The real-name trading system is also part of the government’s latest measures to curb speculative investment into virtual coins amid growing fears that a cryptocurrency bubble may be set to burst.
About 3 million people in South Korea are estimated to have invested in cryptocurrencies, and the nation’s six banks have started verifying cryptocurrency investors’ identities.
Opening cryptocurrency accounts has been banned for weeks while the banks have installed the system, which ensures only real-name bank accounts and matching accounts at cryptocurrency exchanges for deposits and withdrawals.

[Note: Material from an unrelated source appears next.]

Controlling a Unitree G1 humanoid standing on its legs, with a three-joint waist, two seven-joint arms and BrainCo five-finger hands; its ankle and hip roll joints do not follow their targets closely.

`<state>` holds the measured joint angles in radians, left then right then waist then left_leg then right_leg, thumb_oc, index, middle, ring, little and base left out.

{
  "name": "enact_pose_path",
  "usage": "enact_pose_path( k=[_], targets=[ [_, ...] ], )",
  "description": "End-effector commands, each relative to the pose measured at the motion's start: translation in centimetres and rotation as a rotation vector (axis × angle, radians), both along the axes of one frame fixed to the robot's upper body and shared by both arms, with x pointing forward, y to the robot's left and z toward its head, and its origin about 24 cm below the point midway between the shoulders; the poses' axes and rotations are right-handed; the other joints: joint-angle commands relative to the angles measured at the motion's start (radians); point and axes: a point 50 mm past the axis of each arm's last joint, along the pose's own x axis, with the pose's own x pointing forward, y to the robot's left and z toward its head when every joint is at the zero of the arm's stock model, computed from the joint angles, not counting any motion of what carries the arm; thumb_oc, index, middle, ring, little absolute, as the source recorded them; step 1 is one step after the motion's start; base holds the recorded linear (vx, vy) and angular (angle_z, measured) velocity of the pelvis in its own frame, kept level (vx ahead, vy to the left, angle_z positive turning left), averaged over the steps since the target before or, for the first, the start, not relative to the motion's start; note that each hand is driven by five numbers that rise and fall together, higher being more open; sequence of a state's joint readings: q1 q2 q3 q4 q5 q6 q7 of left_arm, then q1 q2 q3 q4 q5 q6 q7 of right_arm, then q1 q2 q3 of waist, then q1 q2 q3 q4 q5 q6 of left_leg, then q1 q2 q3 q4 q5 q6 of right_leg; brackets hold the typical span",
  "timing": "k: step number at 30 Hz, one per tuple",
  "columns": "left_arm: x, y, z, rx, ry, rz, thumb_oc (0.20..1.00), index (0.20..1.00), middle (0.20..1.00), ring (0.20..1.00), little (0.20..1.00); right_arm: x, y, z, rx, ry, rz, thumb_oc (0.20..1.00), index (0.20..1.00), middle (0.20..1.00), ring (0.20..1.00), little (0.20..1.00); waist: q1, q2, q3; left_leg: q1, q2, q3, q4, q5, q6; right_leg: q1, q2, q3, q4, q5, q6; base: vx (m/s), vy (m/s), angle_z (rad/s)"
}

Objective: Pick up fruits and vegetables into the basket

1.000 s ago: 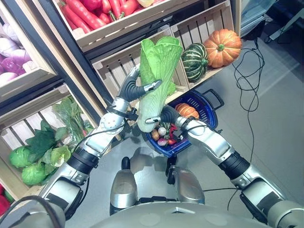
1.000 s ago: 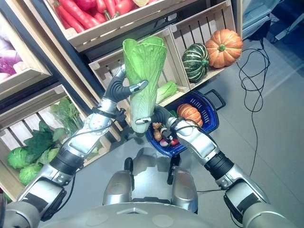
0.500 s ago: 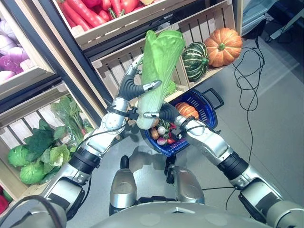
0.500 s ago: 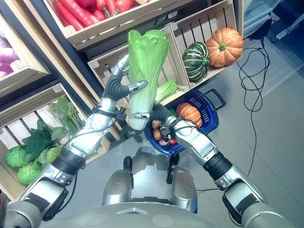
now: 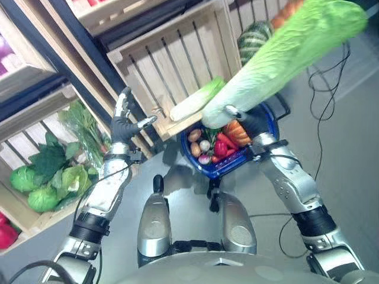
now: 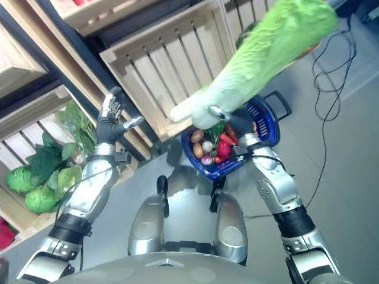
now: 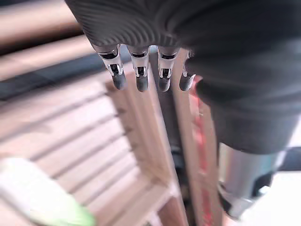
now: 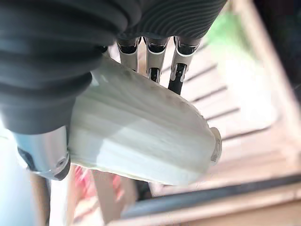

Foreigners and underage investors are banned from opening cryptocurrency accounts in South Korea.
The new system also requires cryptocurrency exchanges to share users’ transaction data with banks, a move that could potentially allow the government to impose taxes down the line.
Some cryptocurrency traders and exchanges predicted that prices of virtual coins will rebound when banks allow people to open new cryptocurrency accounts.
Others said prices will adjust further amid media reports that only four major exchanges — Bithumb, Upbit, Coinone and Korbit — are likely to attract new investors as banks are expected to reject transactions with small and mid-sized exchanges.
Cryptocurrencies like bitcoin and ethereum have rapidly gained popularity among South Korean investors hoping to make quick money.
Despite a boom in cryptocurrency transactions, the exchanges go largely unregulated in South Korea as they are not recognized as financial products, with the country having no rules for protecting virtual currency investors.